RuthW · 28/04/2024 20:47

Stay where you are. You don't need the money. Time with your child is more important and they need you more as they approach teenage years.

DanceMumTaxi · 28/04/2024 21:29

Tbh I’d stick with job 1 for now. Your ds is still quite young and the flexibility and school holidays are a huge bonus. If it was me I’d look for something else once he’s a bit older.

TulipBluebells · 28/04/2024 21:35

Job 1 for now until I could find something similar to job 2 but more remote/hybrid. If you’re self employed in job 1 is there any scope for scaling up?

BringMeSunshineAllDayLong · 28/04/2024 21:43

Personally I would do job 1 because before you know it your six year old will be 9 and not want you to pick them up from school and then be 13 not want to play games after school and then 14 not want to hang out with you before dinner and then be 16 and not want to do anything with you. holidays will zoom past. Days out in the park or forest or beach can't happen because of your job and then those chances will have gone and you won't get them back. Childhood is fleeting.

It happens fast. I sacrificed money and career for time. It has well been worth it.

xxxjanxxx · 28/04/2024 22:22

@BringMeSunshineAllDayLong It happens fast. I sacrificed money and career for time. It has well been worth it.

Fair enough and I'm glad it worked for you.

However, not all situations are the same :)

There's a lot of pressure on single parents to provide financial AND emotional stability for their children, whilst trying to keep career opportunities open

It's a difficult decision - and I still think that from OP's post, she thinks that option 2 would be a really good/preferble choice, bearing in mind that there is excellent family support. hybrid working, flexibility, free weekends to spend with DS and an alleviation of future job worries

@Iampondering wishing you luck and happiness whichever way you decide to go x

strawberryandtomato · 28/04/2024 22:26

Iampondering · 28/04/2024 19:55

Thanks both.
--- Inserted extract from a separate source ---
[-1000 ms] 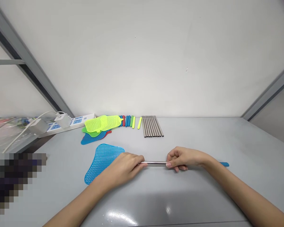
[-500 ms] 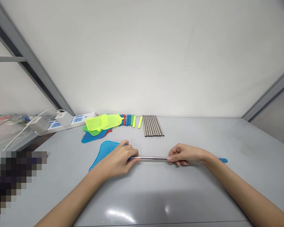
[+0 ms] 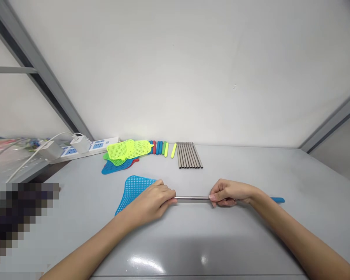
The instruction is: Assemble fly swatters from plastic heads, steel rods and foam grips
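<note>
One thin metal rod is running crosswise between the hands, over the middle of the grey tabletop. The left hand is wrapping its fingers over the rod's left end with the thumb pressing from below, and it's covering the near corner of a blue mesh paddle, so I can't tell how paddle and rod are meeting. The right hand is pinching the rod between thumb and forefinger, the other fingers curling under. Past that wrist, a blue grip is poking out, pretty much in line with the rod.

Further back, a bunch of metal tubes are lying side by side, with a lone yellow grip sitting just left of them and a row of mixed-colour grips next to that. More mesh paddles in yellow, green, blue and red are overlapping further left, close to a white power strip that's holding some chunky adapters.
</note>
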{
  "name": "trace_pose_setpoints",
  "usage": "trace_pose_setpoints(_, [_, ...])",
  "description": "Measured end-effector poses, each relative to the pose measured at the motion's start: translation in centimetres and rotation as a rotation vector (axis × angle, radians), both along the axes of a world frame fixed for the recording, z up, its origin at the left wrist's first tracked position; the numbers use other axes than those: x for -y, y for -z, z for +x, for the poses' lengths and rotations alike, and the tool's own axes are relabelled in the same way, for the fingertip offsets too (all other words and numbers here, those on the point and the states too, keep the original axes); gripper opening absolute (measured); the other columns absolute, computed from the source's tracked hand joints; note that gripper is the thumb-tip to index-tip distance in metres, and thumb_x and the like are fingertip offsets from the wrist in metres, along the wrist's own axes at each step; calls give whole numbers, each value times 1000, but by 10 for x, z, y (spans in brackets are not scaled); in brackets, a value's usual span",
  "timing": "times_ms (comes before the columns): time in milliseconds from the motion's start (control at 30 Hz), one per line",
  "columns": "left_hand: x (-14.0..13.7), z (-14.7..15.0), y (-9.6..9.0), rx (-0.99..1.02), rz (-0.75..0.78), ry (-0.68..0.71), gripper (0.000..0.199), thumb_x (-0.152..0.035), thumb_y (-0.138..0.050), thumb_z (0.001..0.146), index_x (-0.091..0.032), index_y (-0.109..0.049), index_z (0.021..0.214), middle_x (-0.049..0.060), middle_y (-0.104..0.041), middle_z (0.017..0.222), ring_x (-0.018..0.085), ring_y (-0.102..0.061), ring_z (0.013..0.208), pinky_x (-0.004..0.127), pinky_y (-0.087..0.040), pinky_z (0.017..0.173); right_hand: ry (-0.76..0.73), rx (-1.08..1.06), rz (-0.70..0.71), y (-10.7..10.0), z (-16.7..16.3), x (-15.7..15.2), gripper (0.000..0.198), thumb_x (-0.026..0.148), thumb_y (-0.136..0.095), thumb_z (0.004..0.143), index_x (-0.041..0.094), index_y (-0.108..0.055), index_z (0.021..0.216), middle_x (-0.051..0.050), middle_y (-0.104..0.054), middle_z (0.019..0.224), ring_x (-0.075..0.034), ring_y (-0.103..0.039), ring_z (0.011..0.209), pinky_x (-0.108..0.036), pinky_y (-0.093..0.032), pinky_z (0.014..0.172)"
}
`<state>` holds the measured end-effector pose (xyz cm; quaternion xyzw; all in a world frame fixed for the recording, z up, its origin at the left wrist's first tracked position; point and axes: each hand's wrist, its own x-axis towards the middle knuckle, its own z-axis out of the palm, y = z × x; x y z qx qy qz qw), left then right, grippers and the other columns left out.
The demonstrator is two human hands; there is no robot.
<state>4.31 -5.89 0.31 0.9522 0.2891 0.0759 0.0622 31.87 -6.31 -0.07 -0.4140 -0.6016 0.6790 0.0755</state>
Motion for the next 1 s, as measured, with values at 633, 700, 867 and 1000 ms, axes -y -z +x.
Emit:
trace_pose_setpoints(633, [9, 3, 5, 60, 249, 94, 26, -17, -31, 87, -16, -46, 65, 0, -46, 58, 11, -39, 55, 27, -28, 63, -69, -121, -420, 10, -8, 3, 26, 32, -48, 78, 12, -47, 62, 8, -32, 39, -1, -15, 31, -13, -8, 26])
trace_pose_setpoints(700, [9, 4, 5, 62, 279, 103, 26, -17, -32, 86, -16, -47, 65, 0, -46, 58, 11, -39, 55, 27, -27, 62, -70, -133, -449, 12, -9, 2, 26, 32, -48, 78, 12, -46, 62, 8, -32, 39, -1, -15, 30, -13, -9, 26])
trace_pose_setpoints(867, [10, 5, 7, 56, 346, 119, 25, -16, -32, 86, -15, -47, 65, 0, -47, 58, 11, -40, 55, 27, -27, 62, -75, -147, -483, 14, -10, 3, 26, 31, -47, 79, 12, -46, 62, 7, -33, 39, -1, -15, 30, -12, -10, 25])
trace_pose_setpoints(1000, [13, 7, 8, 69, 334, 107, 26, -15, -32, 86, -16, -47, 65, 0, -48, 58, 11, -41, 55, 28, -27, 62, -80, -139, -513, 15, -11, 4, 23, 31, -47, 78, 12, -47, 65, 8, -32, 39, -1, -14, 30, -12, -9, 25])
I do find the idea of job 2 exciting, but I'm also scared of giving up time with DS.
But I'm also scared in case my current role doesn't really exist in 10 years time, and by then it will be much harder to get something else even paying in the same ball park (I'll be viewed as OLD in my industry by then!!)
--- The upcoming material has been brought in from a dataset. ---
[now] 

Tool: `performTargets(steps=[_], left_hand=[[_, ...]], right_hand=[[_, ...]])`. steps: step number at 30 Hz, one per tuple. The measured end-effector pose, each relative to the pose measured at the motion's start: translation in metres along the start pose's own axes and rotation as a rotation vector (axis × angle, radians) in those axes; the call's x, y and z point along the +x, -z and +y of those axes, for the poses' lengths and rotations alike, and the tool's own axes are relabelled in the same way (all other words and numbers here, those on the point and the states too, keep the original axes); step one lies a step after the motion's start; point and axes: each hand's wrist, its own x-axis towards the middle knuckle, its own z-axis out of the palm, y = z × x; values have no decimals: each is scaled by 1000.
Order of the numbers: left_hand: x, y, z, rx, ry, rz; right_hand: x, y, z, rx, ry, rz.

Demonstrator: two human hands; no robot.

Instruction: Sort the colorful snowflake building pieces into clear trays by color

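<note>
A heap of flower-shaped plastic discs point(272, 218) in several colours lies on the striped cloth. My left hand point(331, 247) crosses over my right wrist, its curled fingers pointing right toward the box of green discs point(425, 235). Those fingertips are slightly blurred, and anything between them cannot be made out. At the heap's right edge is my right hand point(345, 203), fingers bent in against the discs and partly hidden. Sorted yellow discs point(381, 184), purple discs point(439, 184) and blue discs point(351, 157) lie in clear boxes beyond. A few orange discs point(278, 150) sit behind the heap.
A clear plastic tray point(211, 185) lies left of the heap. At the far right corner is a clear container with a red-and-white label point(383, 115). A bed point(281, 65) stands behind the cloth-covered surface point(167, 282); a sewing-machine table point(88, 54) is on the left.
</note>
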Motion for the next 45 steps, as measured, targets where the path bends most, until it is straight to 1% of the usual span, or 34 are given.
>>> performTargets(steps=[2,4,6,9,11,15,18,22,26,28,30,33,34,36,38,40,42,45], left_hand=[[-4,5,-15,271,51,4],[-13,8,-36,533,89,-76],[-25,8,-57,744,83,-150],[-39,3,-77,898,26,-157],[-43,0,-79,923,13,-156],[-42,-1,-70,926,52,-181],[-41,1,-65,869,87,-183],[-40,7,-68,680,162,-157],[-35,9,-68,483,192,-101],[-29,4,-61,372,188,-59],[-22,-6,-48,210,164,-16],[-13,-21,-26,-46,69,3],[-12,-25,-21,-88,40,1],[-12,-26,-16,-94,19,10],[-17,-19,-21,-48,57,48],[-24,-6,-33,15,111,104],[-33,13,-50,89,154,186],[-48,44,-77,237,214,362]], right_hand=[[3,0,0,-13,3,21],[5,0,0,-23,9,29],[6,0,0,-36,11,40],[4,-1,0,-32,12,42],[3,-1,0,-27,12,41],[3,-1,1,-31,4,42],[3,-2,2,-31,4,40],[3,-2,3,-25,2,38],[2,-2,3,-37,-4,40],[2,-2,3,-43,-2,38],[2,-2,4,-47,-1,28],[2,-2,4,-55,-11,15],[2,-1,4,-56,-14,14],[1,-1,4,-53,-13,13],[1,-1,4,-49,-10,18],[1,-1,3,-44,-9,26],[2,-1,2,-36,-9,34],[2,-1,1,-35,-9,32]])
Does your child do extra curricular clubs? This is the most time consuming thing I've found. Watching the sport, being the taxi. But aged 10 now and I'm so glad I was able to do this for them. They love it too. Sport presentations, training and matches. Factor this all in. I'm so glad I had the time.
And that doesn't include all the school extras too! Your child is only 6. It's only going to get busier. But I do appreciate that is a personal choice

Fluffyowl00 · 28/04/2024 22:34

I would say jobs tend to go in twos or threes. Boring job. Leave job. Hate second job. Do it for a year or two. Get a different job- sideways/downgrade. Third job happy but still paid more than first job. The question is do you want to do that now or in a few years time?

sleekcat · 28/04/2024 22:52

I would stick with job 1 because of the long holidays and also because I don’t like high stress at work. It would be my dream to be mortgage free and have a job like your current one. Particularly as you still have a young child.

Shadowboy · 29/04/2024 07:56

Job 2 for me. You can use the money for fun summer clubs and amazing holidays together where you can go exploring and make amazing memories.

at the end of the day, if you do lose the current job in 5-10 years, you will struggle to find job 2 when everyone else is also looking for it.

I am however, not the type to give up every aspect of my life for my children, there’s still a human that needs a rewarding life. Whilst I enjoy being a mum, I like to do a job that is rewarding.

You also will only be working 4 days a week, that’s less than most adults working full time so I think it’s a nice balance.

Iampondering · 29/04/2024 11:54

Thanks all. I think I'd really like to go with the new job but I'm just scared of doing something I regret!